• TASK DESCRIPTION
Please set down exactly the lines of the listing below from the line containing "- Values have" through the line containing "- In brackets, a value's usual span", both lines included, leaving out all other lines.

BEGIN DATA RECORDS

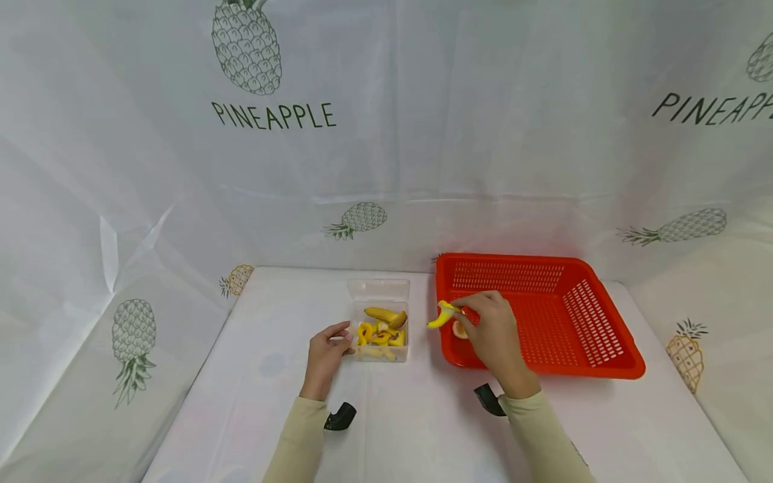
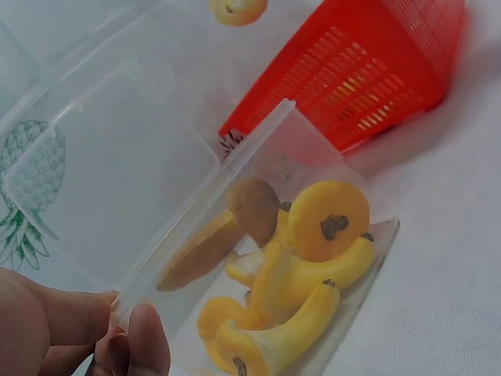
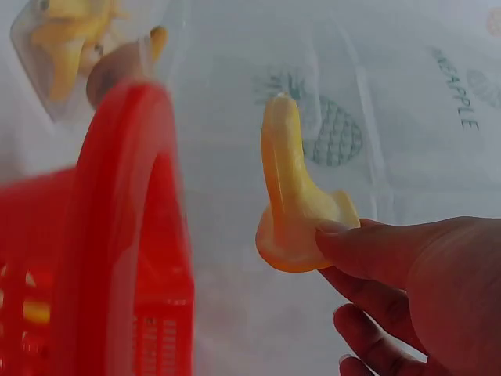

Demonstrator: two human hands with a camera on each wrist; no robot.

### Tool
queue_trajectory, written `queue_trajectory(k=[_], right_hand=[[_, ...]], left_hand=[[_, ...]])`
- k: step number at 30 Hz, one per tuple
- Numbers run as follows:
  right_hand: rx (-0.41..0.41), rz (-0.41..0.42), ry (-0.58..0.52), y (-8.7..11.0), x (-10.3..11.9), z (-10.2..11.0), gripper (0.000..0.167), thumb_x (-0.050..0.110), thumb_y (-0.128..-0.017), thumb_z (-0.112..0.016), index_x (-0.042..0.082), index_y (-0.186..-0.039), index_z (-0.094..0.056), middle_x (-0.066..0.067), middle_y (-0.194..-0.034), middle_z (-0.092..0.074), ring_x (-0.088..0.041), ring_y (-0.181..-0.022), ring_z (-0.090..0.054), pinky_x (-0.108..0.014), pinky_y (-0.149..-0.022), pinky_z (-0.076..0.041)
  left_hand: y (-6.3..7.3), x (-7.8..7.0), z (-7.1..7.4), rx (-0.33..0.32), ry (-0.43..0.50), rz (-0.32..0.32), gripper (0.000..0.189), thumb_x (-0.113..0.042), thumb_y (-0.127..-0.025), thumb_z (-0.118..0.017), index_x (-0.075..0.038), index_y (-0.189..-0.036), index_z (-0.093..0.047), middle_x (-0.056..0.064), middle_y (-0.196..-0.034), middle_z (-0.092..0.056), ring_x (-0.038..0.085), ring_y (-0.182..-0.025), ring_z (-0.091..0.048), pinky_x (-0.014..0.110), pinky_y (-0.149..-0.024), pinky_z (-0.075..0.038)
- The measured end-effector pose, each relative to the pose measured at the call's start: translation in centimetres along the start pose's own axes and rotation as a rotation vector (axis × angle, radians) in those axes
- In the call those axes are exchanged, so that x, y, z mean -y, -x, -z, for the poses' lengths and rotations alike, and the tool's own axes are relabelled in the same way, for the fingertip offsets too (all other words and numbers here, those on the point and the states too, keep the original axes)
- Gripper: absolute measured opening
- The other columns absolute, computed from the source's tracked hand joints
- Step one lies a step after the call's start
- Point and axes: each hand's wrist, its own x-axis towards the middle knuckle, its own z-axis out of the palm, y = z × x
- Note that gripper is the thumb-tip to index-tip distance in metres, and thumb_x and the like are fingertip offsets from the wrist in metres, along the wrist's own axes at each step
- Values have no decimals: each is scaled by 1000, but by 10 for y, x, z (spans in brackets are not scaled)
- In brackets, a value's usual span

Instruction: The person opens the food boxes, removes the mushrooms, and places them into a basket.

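My left hand (image 1: 326, 352) pinches the left rim of a clear plastic box (image 2: 293, 125), whose lid (image 1: 379, 290) stands raised at the back. Inside lie several yellow toy bananas (image 2: 309, 333) and brownish banana-like pieces (image 2: 254, 210). Over the left rim of the red basket (image 1: 531, 325), my right hand (image 1: 496, 332) holds a yellow toy banana (image 3: 293, 204) with a half-peeled look, gripped between thumb and fingers at its wide end. Its narrow tip points up in the right wrist view. A pale round piece (image 1: 459, 330) lies in the basket, partly hidden by the right hand.
The basket stands on the right of the white table (image 1: 404, 429), a short gap from the box. Behind the table hangs a white sheet (image 1: 483, 134) printed with pineapples. Black curved parts (image 1: 341, 417) sit by both wrists.
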Motion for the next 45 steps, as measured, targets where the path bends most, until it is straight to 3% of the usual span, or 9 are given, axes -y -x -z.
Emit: queue_trajectory(k=[9, 18, 28, 45], right_hand=[[-23, -15, 56, 11, -29, 15, 28, -4, -76, -92, 2, -101, -82, -12, -94, -79, -35, -94, -62, -49, -75, -51], [10, -63, 102, 23, -50, 21, 25, -4, -76, -92, 2, -98, -82, -15, -95, -79, -38, -95, -62, -52, -76, -52], [74, -109, 117, 28, -55, 22, 20, -3, -79, -90, 1, -97, -82, -15, -92, -78, -42, -98, -64, -58, -81, -53], [139, -121, 148, 30, -57, 17, 20, -3, -80, -89, 1, -98, -82, -14, -92, -78, -42, -100, -64, -58, -79, -57]], left_hand=[[-1, 1, 0, 2, -9, -2, 37, 3, -102, -65, 13, -138, -61, 17, -110, -60, 14, -78, -62, 23, -69, -61], [2, 0, -1, -13, -6, 2, 35, 5, -102, -64, 14, -136, -62, 17, -109, -59, 18, -80, -63, 20, -67, -60], [3, -1, -1, -3, -4, -1, 35, 5, -103, -63, 14, -137, -62, 16, -109, -59, 16, -79, -62, 27, -72, -63], [3, -1, -1, 1, -12, -3, 36, 6, -103, -62, 13, -138, -62, 20, -113, -59, 14, -78, -62, 23, -69, -62]])
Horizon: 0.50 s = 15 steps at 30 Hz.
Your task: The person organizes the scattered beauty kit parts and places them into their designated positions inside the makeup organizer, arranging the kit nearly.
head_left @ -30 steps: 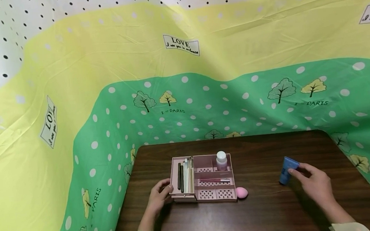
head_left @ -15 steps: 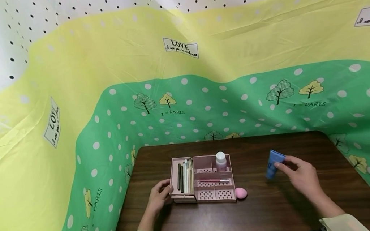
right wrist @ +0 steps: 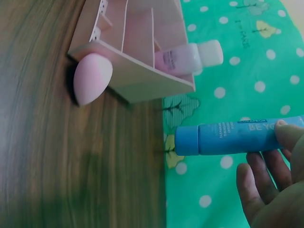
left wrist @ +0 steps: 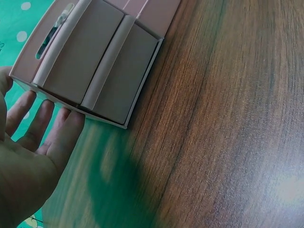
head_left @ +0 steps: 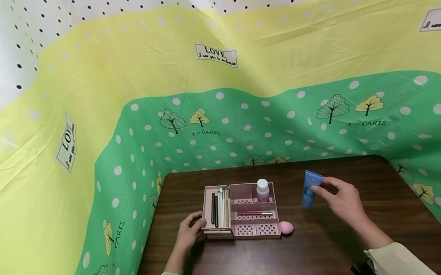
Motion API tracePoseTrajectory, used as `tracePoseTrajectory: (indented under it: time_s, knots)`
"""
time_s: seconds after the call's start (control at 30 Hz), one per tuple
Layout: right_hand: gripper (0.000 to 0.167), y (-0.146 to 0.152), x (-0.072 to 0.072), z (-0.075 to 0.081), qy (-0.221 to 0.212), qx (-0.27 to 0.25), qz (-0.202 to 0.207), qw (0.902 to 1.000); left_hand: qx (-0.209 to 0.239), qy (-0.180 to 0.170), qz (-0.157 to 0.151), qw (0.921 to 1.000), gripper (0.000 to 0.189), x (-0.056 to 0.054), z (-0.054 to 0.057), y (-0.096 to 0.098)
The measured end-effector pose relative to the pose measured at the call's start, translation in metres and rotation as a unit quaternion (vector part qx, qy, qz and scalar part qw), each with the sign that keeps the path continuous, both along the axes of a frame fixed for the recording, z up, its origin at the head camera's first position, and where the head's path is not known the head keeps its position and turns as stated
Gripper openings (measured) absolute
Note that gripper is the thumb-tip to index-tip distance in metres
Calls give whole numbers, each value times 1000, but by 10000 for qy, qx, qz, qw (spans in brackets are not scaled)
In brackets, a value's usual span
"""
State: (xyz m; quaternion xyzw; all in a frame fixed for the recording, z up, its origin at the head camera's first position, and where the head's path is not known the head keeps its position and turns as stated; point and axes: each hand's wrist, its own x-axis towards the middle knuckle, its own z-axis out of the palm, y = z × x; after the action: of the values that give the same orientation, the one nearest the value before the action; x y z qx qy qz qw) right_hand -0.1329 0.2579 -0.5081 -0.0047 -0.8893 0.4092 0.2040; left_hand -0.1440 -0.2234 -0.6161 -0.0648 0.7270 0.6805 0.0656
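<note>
My right hand (head_left: pixel 343 197) pinches a blue squeeze tube (head_left: pixel 311 188) above the table, right of the pink organizer (head_left: pixel 237 235). In the right wrist view the tube (right wrist: pixel 237 137) has its cap pointing left toward the organizer; the thumb presses its far end. My left hand (head_left: pixel 189 232) touches the organizer's left side, and the left wrist view shows its fingertips (left wrist: pixel 71 116) against the edge beside two drawers (left wrist: pixel 78 52). Brushes and dark pencils (head_left: pixel 220 208) fill the organizer's left tray. A white-capped bottle (head_left: pixel 262 191) stands in its back right compartment, with slim pink sticks (head_left: pixel 254 214) in front.
A pink makeup sponge (head_left: pixel 286 227) lies against the organizer's front right corner. The dark wooden table (head_left: pixel 254 264) runs to a green and yellow patterned curtain (head_left: pixel 262 125) behind and on both sides.
The right hand has carried the blue tube left, toward the organizer, and the tube stands more upright in the head view. The left hand has stayed at the organizer's left side.
</note>
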Motion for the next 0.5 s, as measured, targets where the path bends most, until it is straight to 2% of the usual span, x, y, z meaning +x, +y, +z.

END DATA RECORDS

• REPLY TO THE EXERCISE
- Values have no decimals: each is scaled by 1000, but by 10 for y, x, z (spans in brackets are not scaled)
- In brackets, a value's usual span

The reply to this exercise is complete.